光遮蔽カウンターで作業するときは、システムが正しく機能しているかどうかを確認するために、複数の試験・ソリューションを実行します。シフトやオペレータの変更、またはその他の定義された間隔でこれらのヘルスチェックを行うことを検討してください。

  • ブランク試験1(「パーティクルフリー」水)
  • 試験材料のためのシステム適合性
    • 粒子数参照標準またはUSP PCRS(特定のサイズで既知の量の物質)
    • または適切な代替法

試験とサンプル容量

USP<787>では注射剤の容量についても述べられており、通常低分子量の製剤よりも少なくなっています。USP<788>では各バッチに必要なサンプル量が25.0 mLとされていることから、タンパク質ベースの治療薬においては困難かつ高額な試験の実施が必須となっています。<787>では、一連の証拠が提供され、試験済みサンプルが製造されたバッチの適切な統計的代表である場合、メーカーは0.2 mLと5.0 mLのサンプル量で試験することができます。

総粒子含有量:6,000個に制限

粒径閾値:≥10 μmでUSP <787>/<788>同様の限界、≥25 μmで600個(すべての用量フォーマット)

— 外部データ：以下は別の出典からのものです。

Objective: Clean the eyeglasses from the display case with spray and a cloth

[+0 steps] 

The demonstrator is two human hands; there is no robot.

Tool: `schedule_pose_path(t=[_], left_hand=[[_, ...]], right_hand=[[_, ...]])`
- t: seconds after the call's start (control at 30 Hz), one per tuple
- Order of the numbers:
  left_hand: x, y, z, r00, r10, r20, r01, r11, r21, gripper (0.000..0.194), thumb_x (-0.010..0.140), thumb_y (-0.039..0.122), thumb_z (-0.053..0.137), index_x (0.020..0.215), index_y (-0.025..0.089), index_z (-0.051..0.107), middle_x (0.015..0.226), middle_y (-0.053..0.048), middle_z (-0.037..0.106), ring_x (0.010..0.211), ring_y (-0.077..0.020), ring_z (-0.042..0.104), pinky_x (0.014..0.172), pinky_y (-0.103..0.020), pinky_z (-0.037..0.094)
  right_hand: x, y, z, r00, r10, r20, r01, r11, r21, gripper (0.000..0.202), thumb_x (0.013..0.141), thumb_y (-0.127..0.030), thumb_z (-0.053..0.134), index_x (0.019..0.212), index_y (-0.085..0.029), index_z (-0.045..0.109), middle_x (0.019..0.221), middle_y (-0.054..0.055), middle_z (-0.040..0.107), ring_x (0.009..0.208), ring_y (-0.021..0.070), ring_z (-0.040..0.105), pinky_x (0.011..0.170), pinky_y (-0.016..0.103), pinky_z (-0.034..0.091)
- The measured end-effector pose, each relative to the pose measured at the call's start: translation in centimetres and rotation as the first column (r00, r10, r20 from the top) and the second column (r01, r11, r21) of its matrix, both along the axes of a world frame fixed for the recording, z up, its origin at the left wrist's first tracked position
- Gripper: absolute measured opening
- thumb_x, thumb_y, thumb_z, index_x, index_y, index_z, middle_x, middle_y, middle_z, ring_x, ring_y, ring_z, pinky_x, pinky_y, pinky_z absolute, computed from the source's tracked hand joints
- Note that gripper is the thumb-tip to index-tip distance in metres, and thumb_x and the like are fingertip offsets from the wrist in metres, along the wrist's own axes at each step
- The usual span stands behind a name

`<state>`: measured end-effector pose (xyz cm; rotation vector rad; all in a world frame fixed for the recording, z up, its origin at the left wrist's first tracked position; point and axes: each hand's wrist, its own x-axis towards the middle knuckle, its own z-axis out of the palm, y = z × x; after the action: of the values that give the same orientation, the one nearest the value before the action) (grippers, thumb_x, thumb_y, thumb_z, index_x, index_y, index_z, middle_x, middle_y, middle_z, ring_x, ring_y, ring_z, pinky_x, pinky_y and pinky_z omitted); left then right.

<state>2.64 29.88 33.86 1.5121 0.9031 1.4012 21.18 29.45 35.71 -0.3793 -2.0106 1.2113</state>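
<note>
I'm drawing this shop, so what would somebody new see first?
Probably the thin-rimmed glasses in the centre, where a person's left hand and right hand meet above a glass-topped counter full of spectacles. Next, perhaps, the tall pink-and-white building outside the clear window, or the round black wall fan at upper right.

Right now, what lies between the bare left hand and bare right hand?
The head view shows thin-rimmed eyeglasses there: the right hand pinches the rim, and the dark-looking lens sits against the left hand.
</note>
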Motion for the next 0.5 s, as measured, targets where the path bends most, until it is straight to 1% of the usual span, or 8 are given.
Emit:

USP<787>は、最終医薬製剤の安定性を特性付けるために、10 μm未満の個体群を日常的に監視することを推奨しています。

USP<787>は、タンパク質ベース治療薬のメーカーに対して、光遮蔽方式のパーティクルカウンターおよび直交法を用いて粒子試験を実施して2、時間の経過に伴う生物学的物質の構造および安定性をより解明することを奨励しています。主要な方法ではありますが、光隠蔽によってあらゆる調製物の非可視的な粒子について調べられるわけではありません。

2この主要方法を評価/検証するために直交法を用いることができます。例:2つの方法を用いて、タンパク質凝集体を調べることができます。方法1:サイズ排除クロマトグラフィー/直交方法2:超遠心分析法。